Work required:
Copy out each line of the material exactly. Pictures do not belong in the copy.

Material provided:

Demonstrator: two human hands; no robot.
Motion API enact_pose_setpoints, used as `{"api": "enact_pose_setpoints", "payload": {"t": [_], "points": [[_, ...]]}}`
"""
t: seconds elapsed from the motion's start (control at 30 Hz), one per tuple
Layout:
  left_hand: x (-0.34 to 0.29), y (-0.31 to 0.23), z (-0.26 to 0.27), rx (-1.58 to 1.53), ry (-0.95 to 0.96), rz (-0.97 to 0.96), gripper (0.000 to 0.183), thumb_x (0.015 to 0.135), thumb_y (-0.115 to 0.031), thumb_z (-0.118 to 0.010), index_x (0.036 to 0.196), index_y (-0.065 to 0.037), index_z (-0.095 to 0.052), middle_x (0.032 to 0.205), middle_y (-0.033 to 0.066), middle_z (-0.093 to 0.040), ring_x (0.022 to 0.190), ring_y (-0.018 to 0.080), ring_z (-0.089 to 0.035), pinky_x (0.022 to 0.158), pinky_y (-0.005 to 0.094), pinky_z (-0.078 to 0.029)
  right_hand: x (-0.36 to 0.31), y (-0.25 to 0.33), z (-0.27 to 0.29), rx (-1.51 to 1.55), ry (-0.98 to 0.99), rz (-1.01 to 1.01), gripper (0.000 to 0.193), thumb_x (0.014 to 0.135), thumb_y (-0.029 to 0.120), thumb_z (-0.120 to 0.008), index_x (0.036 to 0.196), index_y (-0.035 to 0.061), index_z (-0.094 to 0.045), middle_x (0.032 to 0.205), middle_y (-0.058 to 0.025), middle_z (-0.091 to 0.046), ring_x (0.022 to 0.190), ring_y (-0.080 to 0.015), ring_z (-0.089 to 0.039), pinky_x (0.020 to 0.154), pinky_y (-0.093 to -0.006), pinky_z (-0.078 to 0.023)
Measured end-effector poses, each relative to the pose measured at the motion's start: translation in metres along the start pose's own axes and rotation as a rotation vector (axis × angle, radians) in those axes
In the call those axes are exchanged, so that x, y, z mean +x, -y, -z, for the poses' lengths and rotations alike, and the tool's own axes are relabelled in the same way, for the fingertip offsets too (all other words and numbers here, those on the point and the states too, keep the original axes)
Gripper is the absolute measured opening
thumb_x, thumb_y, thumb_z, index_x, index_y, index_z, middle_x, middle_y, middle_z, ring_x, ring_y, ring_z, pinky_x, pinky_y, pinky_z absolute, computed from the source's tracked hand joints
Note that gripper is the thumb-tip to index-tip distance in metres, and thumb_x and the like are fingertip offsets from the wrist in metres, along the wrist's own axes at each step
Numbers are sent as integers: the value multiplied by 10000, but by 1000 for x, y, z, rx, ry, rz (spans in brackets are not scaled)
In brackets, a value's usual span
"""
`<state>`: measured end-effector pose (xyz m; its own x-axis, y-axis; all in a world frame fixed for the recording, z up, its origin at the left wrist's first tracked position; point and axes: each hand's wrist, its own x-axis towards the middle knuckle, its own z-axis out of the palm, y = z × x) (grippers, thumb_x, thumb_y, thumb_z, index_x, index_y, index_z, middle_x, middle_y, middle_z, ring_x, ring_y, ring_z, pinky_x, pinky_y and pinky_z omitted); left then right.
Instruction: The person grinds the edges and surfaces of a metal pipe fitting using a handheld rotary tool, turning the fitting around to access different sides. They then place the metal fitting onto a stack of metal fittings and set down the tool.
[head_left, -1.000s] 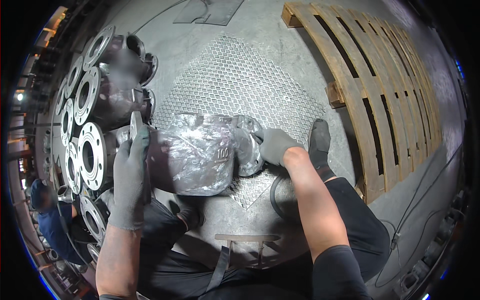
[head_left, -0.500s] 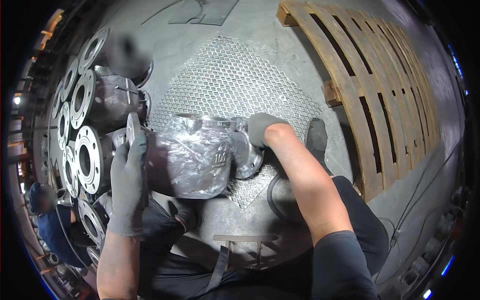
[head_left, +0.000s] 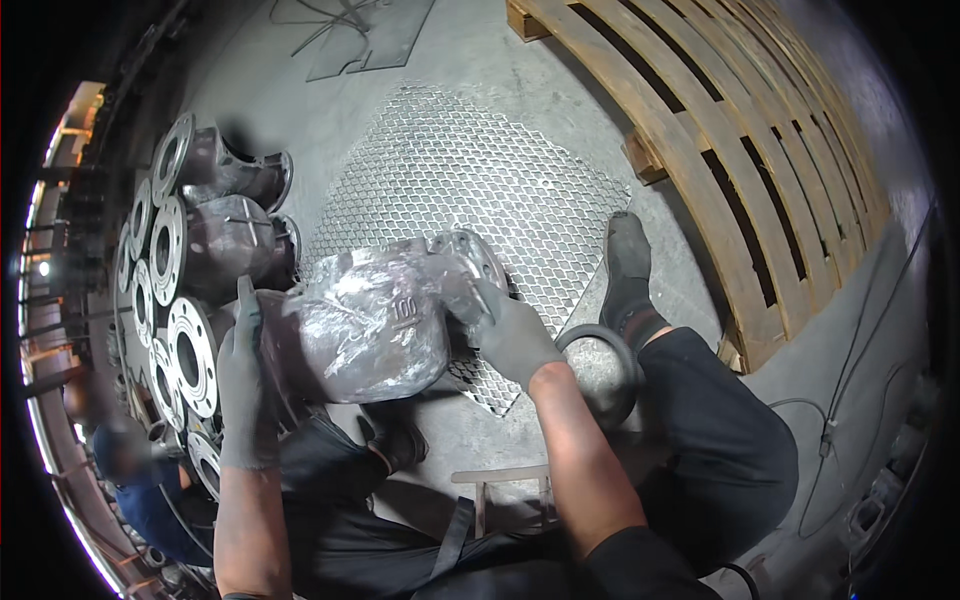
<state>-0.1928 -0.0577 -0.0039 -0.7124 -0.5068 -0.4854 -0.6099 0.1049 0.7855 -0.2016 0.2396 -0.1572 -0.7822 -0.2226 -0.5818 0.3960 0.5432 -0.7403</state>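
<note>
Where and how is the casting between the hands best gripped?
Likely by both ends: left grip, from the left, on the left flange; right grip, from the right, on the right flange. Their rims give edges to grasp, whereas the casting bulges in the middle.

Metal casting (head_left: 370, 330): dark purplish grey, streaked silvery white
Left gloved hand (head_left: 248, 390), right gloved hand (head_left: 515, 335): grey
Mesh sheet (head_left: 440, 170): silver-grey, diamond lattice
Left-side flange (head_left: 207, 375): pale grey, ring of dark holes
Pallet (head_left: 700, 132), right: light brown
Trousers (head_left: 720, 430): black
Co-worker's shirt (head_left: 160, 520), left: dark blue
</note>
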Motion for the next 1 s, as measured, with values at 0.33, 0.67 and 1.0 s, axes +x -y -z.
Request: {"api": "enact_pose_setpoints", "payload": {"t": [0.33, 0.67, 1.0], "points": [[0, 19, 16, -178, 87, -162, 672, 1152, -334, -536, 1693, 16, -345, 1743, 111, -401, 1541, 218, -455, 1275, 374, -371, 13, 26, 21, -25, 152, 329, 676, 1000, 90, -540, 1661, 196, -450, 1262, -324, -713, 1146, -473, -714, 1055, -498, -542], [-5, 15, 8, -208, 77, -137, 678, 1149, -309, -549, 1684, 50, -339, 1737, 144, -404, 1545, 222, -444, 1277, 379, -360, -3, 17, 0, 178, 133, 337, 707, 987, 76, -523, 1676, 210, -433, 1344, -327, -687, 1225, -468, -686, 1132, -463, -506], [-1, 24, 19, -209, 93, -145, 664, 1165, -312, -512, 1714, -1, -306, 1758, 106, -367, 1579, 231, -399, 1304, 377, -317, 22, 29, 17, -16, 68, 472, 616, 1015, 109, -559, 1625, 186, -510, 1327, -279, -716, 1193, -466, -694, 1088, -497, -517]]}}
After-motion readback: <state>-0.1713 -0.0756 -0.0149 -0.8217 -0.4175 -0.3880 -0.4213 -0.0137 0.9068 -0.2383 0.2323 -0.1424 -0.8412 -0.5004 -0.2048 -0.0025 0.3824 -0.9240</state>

Your response:
Demonstrator: two human hands; no robot.
Motion API enact_pose_setpoints, used as `{"api": "enact_pose_setpoints", "payload": {"t": [_], "points": [[_, ...]]}}`
"""
t: seconds elapsed from the motion's start (control at 30 Hz), one per tuple
Layout:
  left_hand: x (-0.34 to 0.29), y (-0.31 to 0.23), z (-0.26 to 0.27), rx (-1.58 to 1.53), ry (-0.95 to 0.96), rz (-0.97 to 0.96), gripper (0.000 to 0.183), thumb_x (0.015 to 0.135), thumb_y (-0.115 to 0.031), thumb_z (-0.118 to 0.010), index_x (0.036 to 0.196), index_y (-0.065 to 0.037), index_z (-0.095 to 0.052), middle_x (0.032 to 0.205), middle_y (-0.033 to 0.066), middle_z (-0.093 to 0.040), ring_x (0.022 to 0.190), ring_y (-0.018 to 0.080), ring_z (-0.089 to 0.035), pinky_x (0.022 to 0.158), pinky_y (-0.005 to 0.094), pinky_z (-0.078 to 0.029)
  right_hand: x (-0.36 to 0.31), y (-0.25 to 0.33), z (-0.27 to 0.29), rx (-1.51 to 1.55), ry (-0.98 to 0.99), rz (-1.01 to 1.01), gripper (0.000 to 0.193), thumb_x (0.014 to 0.135), thumb_y (-0.029 to 0.120), thumb_z (-0.120 to 0.008), index_x (0.036 to 0.196), index_y (-0.035 to 0.061), index_z (-0.094 to 0.045), middle_x (0.032 to 0.205), middle_y (-0.058 to 0.025), middle_z (-0.091 to 0.046), ring_x (0.022 to 0.190), ring_y (-0.080 to 0.015), ring_z (-0.089 to 0.039), pinky_x (0.020 to 0.154), pinky_y (-0.093 to -0.006), pinky_z (-0.078 to 0.023)
Measured end-effector poses, each relative to the pose measured at the motion's start: translation in metres along the start pose's own axes and rotation as a rotation vector (axis × angle, radians) in those axes
In the call those axes are exchanged, so that x, y, z mean +x, -y, -z, for the poses' lengths and rotations alike, and the tool's own axes are relabelled in the same way, for the fingertip offsets too (all other words and numbers here, those on the point and the states too, keep the original axes)
Gripper is the absolute measured opening
thumb_x, thumb_y, thumb_z, index_x, index_y, index_z, middle_x, middle_y, middle_z, ring_x, ring_y, ring_z, pinky_x, pinky_y, pinky_z absolute, computed from the source's tracked hand joints
Note that gripper is the thumb-tip to index-tip distance in metres, and thumb_x and the like are fingertip offsets from the wrist in metres, along the wrist's own axes at each step
Numbers are sent as integers: the value multiplied by 10000, but by 1000 for x, y, z, rx, ry, rz (spans in brackets are not scaled)
In brackets, a value's usual span
"""
`<state>`: measured end-effector pose (xyz m; its own x-axis, y-axis; all in a world frame fixed for the recording, z up, its origin at the left wrist's first tracked position; point and axes: each hand's wrist, its own x-axis towards the middle knuckle, its own z-axis out of the palm, y = z × x) (grippers, thumb_x, thumb_y, thumb_z, index_x, index_y, index_z, middle_x, middle_y, middle_z, ring_x, ring_y, ring_z, pinky_x, pinky_y and pinky_z omitted); left then right.
Instruction: The person grinds the edges and surfaces of a metal pipe fitting using a handheld rotary tool, turning the fitting around to access different sides. They then place the metal fitting onto a stack of metal fittings and set down the tool.
[head_left, -1.000s] 
[head_left, -0.500s] 
[head_left, +0.000s] 
<state>-0.1928 -0.0577 -0.0039 -0.7124 -0.5068 -0.4854 -0.6099 0.1049 0.7855 -0.2016 0.2396 -0.1572 -0.7822 -0.2226 -0.5818 0.3960 0.5432 -0.7403</state>
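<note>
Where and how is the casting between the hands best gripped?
Likely by both ends: left grip, from the left, on the left flange; right grip, from the right, on the right flange. Their rims give edges to grasp, whereas the casting bulges in the middle.

Metal casting (head_left: 370, 330): dark purplish grey, streaked silvery white
Left gloved hand (head_left: 248, 390), right gloved hand (head_left: 515, 335): grey
Mesh sheet (head_left: 440, 170): silver-grey, diamond lattice
Left-side flange (head_left: 207, 375): pale grey, ring of dark holes
Pallet (head_left: 700, 132), right: light brown
Trousers (head_left: 720, 430): black
Co-worker's shirt (head_left: 160, 520), left: dark blue
</note>
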Motion for the next 1 s, as measured, with values at 0.33, 0.67 and 1.0 s, axes +x -y -z.
Request: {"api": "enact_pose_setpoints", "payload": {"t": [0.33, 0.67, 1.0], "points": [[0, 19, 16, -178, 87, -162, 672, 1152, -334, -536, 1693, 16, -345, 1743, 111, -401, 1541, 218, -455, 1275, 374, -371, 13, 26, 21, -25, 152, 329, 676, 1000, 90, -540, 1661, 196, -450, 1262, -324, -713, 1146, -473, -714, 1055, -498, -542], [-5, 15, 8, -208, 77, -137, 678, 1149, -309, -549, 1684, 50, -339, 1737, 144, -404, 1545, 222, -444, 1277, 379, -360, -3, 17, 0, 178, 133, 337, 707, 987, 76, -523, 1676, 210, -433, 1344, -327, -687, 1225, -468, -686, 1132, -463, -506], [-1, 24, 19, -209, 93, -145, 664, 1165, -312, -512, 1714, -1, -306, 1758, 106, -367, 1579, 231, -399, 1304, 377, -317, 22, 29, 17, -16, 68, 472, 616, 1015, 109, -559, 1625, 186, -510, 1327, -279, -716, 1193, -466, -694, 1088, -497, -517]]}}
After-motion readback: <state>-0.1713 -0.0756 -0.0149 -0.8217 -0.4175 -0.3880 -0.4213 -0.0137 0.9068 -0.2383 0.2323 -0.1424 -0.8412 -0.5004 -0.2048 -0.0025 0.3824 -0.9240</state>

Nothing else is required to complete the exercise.